Florida School Shooting: Flick Of Alarm Leads To Lifeless Bodies In Hallways Despite ‘Active Shooter’ Drills


When the shooting started at Parkland’s Marjory Stoneman Douglas High School, both students and teachers went into a mode they were prepared for after extensive training. They were told to lock the classroom door and shelter in place if the sounds of gunfire echoed in the hallways.

That is just what the students and teachers did inside that school. They hunkered down and were ready to wait for the law enforcement members to reach their classroom. That is until something else happened; the fire alarm rang.

As USA Today reports, after all the directions passed along in the various training that covered the many different crisis situations that could happen inside a school, a simple fire alarm tossed all that preparation to the wayside. Broward County school board member Donna Korn explained that the faculty, administration, and students, have undergone various levels of “active shooter training.”

It appears that the accused shooter, Nicolas Cruz, who was a former student of that school, was very familiar with that training as well. The results of that training played out as soon as the sounds of gunshots were heard coming from the hallways of the school. USA Today suggests that Cruz “appears to have rendered that preparation moot with a flick of a fire alarm.”

Donna Korn explained the scenario in the event of a school shooting.

“We’ve got the people prepared, we have prepared the campuses, but sometimes people still find a way to let these horrific things happen.” The pulling of the fire alarm was not unique to this shooting.

The executive director of Safe Havens, which is a non-profit organization that consults schools about campus safety issues, pointed out that Parkland was not the only school where a fire alarm was pulled during a shooting. It was the fifth school shooting in which the “fire alarm was triggered.”

It was back in 1998 when the Westside Middle School in Jonesboro, Arkansas, was the scene of a school shooting. What authorities learned from this incident has helped them develop safeguards after a fire alarm was pulled by two boys who were 13 and 11 and they shot at their classmates as they came out of the school. This incident left one teacher and four students dead and 10 0thers wounded.
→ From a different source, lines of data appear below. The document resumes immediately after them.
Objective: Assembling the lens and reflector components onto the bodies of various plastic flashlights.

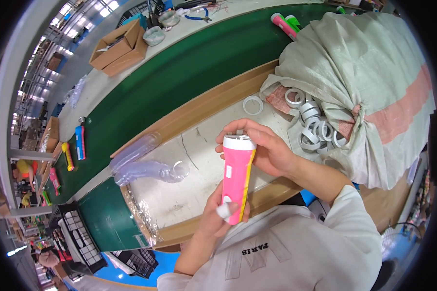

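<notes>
A pink flashlight (235,177) with a yellow side strip stands upright in front of my chest. My left hand (214,213) is closed round its lower end; a blurred white piece shows by the thumb. My right hand (272,153) curls its fingers about the flashlight's white head ring (239,142), thumb and fingers on either side of the rim. Beyond it on the bench lies a single white ring (253,105). More white rings (315,123) spill in a heap from the mouth of a large woven sack (344,72) on the right.
Clear plastic sleeves (148,167) lie left on the white worktop (204,150). A green conveyor belt (194,63) runs behind, carrying flashlights, including a blue one (80,142) and a yellow one (67,156). Cardboard boxes (119,47) stand at the back. Black crates (80,235) are lower left.
</notes>
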Demonstrator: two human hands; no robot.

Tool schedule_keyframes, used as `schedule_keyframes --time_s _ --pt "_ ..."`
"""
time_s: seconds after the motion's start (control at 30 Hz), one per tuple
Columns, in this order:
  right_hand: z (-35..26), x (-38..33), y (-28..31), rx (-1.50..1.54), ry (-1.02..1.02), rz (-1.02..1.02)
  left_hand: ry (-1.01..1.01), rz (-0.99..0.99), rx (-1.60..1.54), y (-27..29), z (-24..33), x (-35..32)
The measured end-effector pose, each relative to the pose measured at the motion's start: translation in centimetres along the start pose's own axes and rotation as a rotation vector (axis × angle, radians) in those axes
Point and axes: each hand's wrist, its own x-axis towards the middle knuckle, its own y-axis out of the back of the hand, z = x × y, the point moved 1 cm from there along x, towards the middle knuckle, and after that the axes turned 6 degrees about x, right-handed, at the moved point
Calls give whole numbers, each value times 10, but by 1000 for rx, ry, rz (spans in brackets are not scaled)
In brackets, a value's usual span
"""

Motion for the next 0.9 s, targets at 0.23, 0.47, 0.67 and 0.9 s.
schedule_keyframes --time_s 0.23,0.47,0.67,0.9 --pt "-2 -42 -20 -93 8 67 -263 194 539 -29 -27 -14" --pt "11 -61 -38 66 180 97 3 -81 52 -58 -45 -34" --pt "21 -68 -36 99 230 -22 -42 -55 267 -55 -52 -50" --pt "39 -61 -21 -220 266 292 -411 405 1332 -18 -43 -23"
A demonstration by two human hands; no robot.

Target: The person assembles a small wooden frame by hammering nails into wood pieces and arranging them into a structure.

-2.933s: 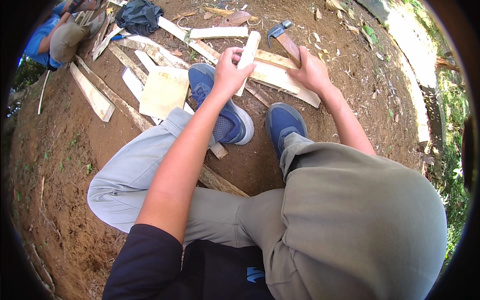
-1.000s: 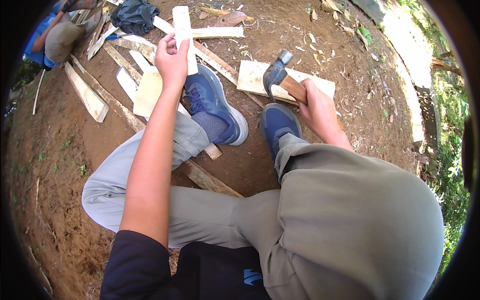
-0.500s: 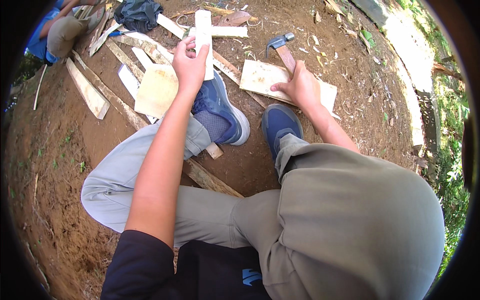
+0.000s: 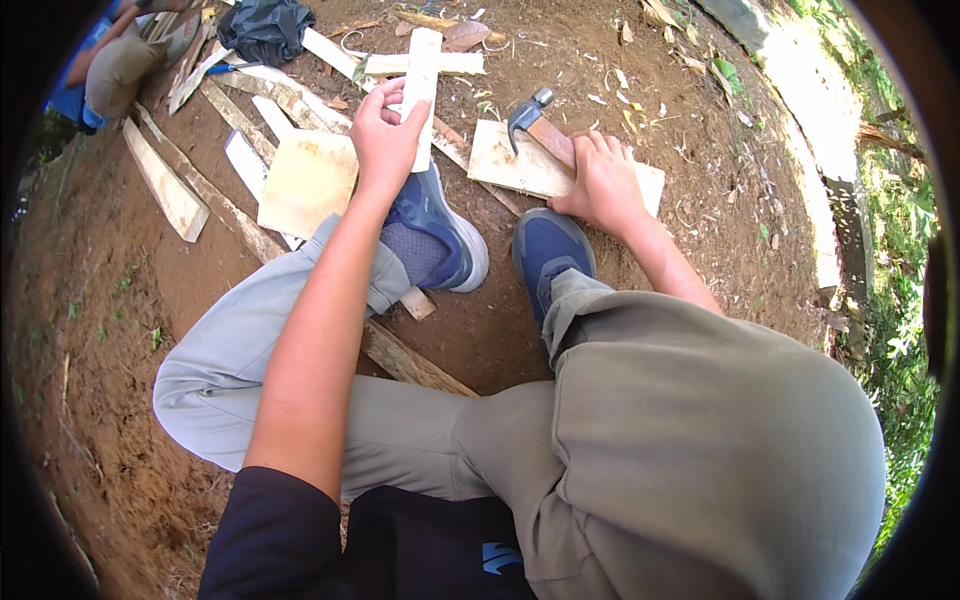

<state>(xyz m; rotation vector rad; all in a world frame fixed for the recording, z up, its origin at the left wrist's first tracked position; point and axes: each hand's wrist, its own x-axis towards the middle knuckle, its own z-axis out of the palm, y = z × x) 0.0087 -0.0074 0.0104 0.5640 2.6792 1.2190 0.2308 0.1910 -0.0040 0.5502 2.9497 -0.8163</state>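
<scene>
My left hand [image 4: 385, 140] pinches a narrow pale wooden strip [image 4: 422, 75], thumb on one side and fingers on the other. The strip points away from me, its near end above my left blue shoe [image 4: 440, 225]. On the right, my right hand [image 4: 605, 188] is wrapped round the wooden handle of a claw hammer [image 4: 550, 138]. The hammer's dark metal head points up and left, over a flat pale board [image 4: 492, 155] lying on the ground. Part of that board is hidden under my hand, beyond my right shoe [image 4: 552, 250].
A squarish board [image 4: 308, 180] leans near my left shin. Several long wooden strips [image 4: 165, 185] lie on the brown soil at the left. A black plastic bag [image 4: 265, 30] sits at the far left, near another person [image 4: 125, 70]. Wood shavings and leaves are scattered ahead.
The hammer has tilted further left, its head now lower and nearer. My right hand has turned with it. My left hand keeps the strip almost in the same place, and the view has shifted slightly.
</scene>
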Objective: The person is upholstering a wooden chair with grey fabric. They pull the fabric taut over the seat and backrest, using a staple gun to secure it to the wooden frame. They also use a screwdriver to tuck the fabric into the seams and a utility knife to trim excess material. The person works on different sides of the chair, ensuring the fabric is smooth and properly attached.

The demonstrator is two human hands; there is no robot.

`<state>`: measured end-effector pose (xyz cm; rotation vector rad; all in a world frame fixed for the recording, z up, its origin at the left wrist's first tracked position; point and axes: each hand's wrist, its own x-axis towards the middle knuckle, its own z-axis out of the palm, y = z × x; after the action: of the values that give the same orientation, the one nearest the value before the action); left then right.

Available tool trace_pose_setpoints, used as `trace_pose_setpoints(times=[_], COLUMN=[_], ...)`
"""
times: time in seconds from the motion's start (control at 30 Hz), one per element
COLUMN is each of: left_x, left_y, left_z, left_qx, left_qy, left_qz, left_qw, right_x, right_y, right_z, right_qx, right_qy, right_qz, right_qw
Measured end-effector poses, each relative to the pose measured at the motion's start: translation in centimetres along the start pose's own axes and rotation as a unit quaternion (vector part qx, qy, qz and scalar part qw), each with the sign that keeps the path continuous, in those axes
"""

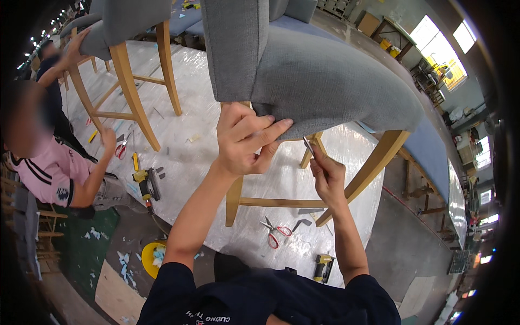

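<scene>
A tall chair upholstered in grey woven cloth (330,81) stands on the white, plastic-wrapped table (187,157), right in front of the worker. Cloth already covers its back and seat; the lower corner where they meet looks puckered, so I'd judge that edge unfinished, its underside hidden from me. The left hand (246,138) presses curled fingers against that corner; whether it pinches a fold, I can't tell. The right hand (327,176) pinches a slim metal tool (307,144) just below the seat. Left of the chair there's bare tabletop, but the pale wooden front leg (374,165) hems in the right forearm, and red-handled scissors (275,232) lie near the table's edge.
</scene>
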<state>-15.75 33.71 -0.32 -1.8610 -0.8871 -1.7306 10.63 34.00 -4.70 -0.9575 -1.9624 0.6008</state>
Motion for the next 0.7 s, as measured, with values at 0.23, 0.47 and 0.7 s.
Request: trace_pose_setpoints(times=[0.23,0.47,0.7], left_x=[-0.3,-0.4,-0.4], left_y=[-0.2,0.2,0.4], left_z=[0.0,0.0,-0.4], left_qx=[-0.024,-0.02,0.016], left_qy=[-0.005,-0.021,-0.037], left_qz=[0.013,0.037,0.037], left_qw=[1.0,0.999,0.999], right_x=[4.0,6.7,5.5], right_y=[-0.7,-3.8,-6.6], right_z=[-2.9,-5.9,-5.1], right_qx=[-0.108,-0.147,-0.137], right_qy=[-0.031,-0.064,-0.059], right_qz=[-0.138,-0.175,-0.087], right_qw=[0.984,0.971,0.985])
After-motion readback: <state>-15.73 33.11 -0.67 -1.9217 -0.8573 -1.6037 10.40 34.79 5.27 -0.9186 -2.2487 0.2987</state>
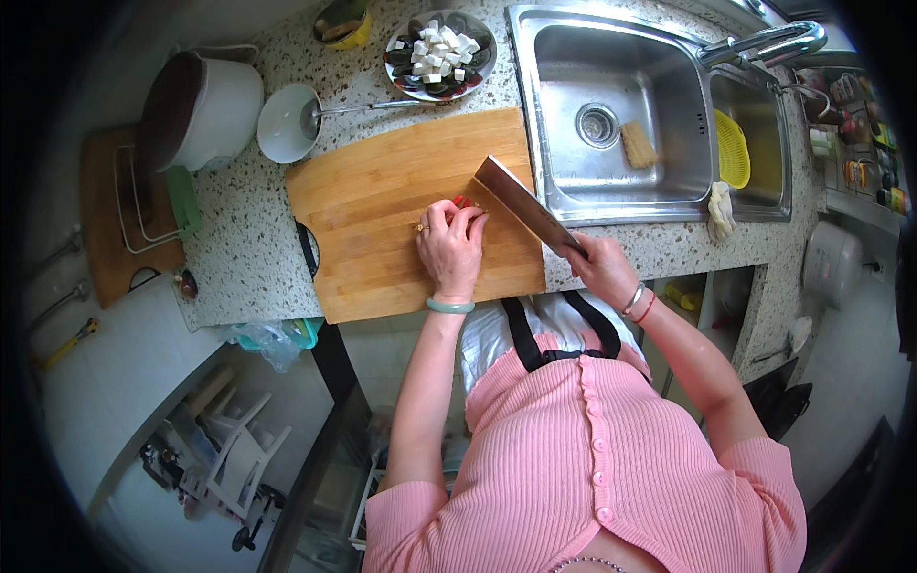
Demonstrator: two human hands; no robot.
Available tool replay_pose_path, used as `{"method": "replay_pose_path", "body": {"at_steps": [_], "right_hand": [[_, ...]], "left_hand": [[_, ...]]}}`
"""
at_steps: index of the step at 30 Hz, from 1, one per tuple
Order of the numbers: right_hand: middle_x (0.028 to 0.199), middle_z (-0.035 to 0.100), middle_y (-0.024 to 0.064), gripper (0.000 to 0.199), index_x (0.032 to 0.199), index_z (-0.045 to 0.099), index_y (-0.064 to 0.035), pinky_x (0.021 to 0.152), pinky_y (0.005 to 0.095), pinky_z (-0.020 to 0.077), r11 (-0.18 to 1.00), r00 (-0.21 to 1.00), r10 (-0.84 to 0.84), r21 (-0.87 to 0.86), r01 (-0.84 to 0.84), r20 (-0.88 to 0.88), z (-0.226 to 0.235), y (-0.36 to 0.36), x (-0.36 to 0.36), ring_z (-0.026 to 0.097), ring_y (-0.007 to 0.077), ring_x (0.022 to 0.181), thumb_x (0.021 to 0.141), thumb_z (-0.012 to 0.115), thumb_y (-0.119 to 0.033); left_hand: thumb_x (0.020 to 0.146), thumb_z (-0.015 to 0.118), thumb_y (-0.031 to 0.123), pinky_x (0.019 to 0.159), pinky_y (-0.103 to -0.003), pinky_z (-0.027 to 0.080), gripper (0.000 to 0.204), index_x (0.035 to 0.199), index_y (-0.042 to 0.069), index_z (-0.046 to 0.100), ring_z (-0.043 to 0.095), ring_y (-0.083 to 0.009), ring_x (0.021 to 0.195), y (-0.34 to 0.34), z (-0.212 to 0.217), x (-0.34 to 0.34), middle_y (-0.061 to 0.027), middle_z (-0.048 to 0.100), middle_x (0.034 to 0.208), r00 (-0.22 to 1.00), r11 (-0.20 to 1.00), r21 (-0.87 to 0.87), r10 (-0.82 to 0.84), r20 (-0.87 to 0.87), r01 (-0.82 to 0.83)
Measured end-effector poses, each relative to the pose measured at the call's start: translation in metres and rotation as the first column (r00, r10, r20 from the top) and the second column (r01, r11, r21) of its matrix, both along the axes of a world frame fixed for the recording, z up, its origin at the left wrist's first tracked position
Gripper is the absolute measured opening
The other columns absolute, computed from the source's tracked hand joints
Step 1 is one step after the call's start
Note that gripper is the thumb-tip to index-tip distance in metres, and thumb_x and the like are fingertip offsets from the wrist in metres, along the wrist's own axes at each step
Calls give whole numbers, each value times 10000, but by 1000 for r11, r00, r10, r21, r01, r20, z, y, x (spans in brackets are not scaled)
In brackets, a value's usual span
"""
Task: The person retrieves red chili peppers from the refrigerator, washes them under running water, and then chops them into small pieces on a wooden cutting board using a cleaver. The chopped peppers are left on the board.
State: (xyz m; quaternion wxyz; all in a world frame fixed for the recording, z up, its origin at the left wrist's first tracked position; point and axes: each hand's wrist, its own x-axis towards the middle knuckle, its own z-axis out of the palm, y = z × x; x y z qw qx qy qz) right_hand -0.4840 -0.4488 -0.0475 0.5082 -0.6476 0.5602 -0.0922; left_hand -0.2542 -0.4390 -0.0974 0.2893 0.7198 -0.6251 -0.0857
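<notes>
On the wooden cutting board (382,181), my left hand (450,250) has its fingers curled down over a small red chili pepper (462,201), mostly hidden beneath them. My right hand (606,273) is closed round the handle of a cleaver (525,205). The wide blade slants from the handle toward the far left, its tip over the board's right part. A gap shows between the blade and my left fingers. Behind the board stands a plate (394,73) of white tofu-like cubes on dark pieces.
A white bowl (277,134) with a ladle (368,107), a large white pot (229,105) and a yellow bowl (359,36) stand beyond the board. At right is a steel sink (573,181) holding a tan scrubber (637,145) and a yellow basket (732,151). A pale cloth (720,208) hangs there.
</notes>
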Motion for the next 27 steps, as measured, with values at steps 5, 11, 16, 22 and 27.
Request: {"method": "replay_pose_path", "body": {"at_steps": [5,11,16,22,27], "right_hand": [[596,556,179,162,921,624,-11,517,396,443,996,1000,14,-93,-15,-5,2,1,3,573,312,518,922,576,-166],[572,570,43,186,849,602,5,461,277,429,969,985,-67,247,27,156,35,-3,43,530,91,482,930,584,-162],[605,557,-8,220,884,610,-7,424,230,394,888,954,-2,439,-136,300,47,2,102,482,43,476,955,575,-212],[589,563,15,238,974,652,17,432,228,402,876,915,254,325,-355,314,64,17,176,487,54,451,935,599,-211],[570,587,52,278,843,646,8,495,314,463,811,819,498,179,-556,285,67,40,240,560,130,495,909,614,-259]], "left_hand": [[758,763,179,698,-366,456,108,792,125,675,556,-231,826,-1,0,-3,-39,524,900,999,1000,11,11,-40,-11],[891,673,144,727,-270,497,91,913,64,636,612,-137,838,22,21,15,-48,630,989,245,937,211,281,-928,-278],[917,633,89,747,-270,521,133,1034,40,595,629,-142,866,72,55,92,-88,660,991,-139,818,217,168,-976,-532],[919,606,45,764,-286,512,152,1066,15,582,591,-146,852,164,45,220,-87,628,960,172,403,-70,222,-960,-912],[934,613,116,848,-315,496,252,1161,8,601,607,-156,938,227,15,305,-96,642,1081,59,293,34,303,-951,-956]]}}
These tips below for preparing for such attacks at schools are quoted from Dorn:

  • Have police officers respond to all school fire alarms.
  • Have teachers conduct a “quick peek” before they exit the classroom with students when a fire alarm goes off and during drills. Teachers are taught to look and listen before they open the classroom door and to rapidly visually scan the hallway before they exit the classroom. Students prepare to evacuate while the teacher is doing this.
  • Teach students not to get too spaced out when evacuating to keep a line of sight and verbal communications open with the teacher.
  • Do “reverse evacuation” drills so students and staff can turn students around more rapidly and smoothly.
  • Make sure that school employees have whatever keys, cards, or fobs needed to enter the school rapidly in an emergency. Dorn said some schools shut down access with cards or fobs during a lockdown. The Parkland shooting is an example of why that approach could be dangerous, Dorn said.

Lockdowns have proven to be the best response yet, suggests Dorn. This entails locking the door, staying out of sight, and remaining quiet. While this works, she said there is still a need for the students to think on their feet. Not teaching them this could be a mistake she claims.

Kids need to assess the situation in case the attacker does something unexpected, which happened in this case with the alarm.

The pulling of that fire alarm knocked the “shelter in place” response off the board causing some of the students and teachers to file out of the classrooms, which is what you do when the fire alarm is triggered. The repercussions of that fire alarm being pulled were seen in the school hallways in the aftermath of the shooting.

The lifeless bodies of students on the floor of the school’s hallways became a shocking reminder of what the students had just gone through. The students got their first look at the carnage when it finally came time to leave with their law enforcement rescuers. The triggering of that fire alarm allowed the shooter to bypass the “shelter in place” defense of the students.

According to the New York Post, there was another piece to triggering the fire alarm that benefitted the shooter. The alarm caused chaos in an already strained environment, where the students had just heard gunshots. That chaos allowed Cruz to shed his gun and scramble to the school exit along with the other students making their escape. He got away, but he was captured and arrested shortly after the shooting.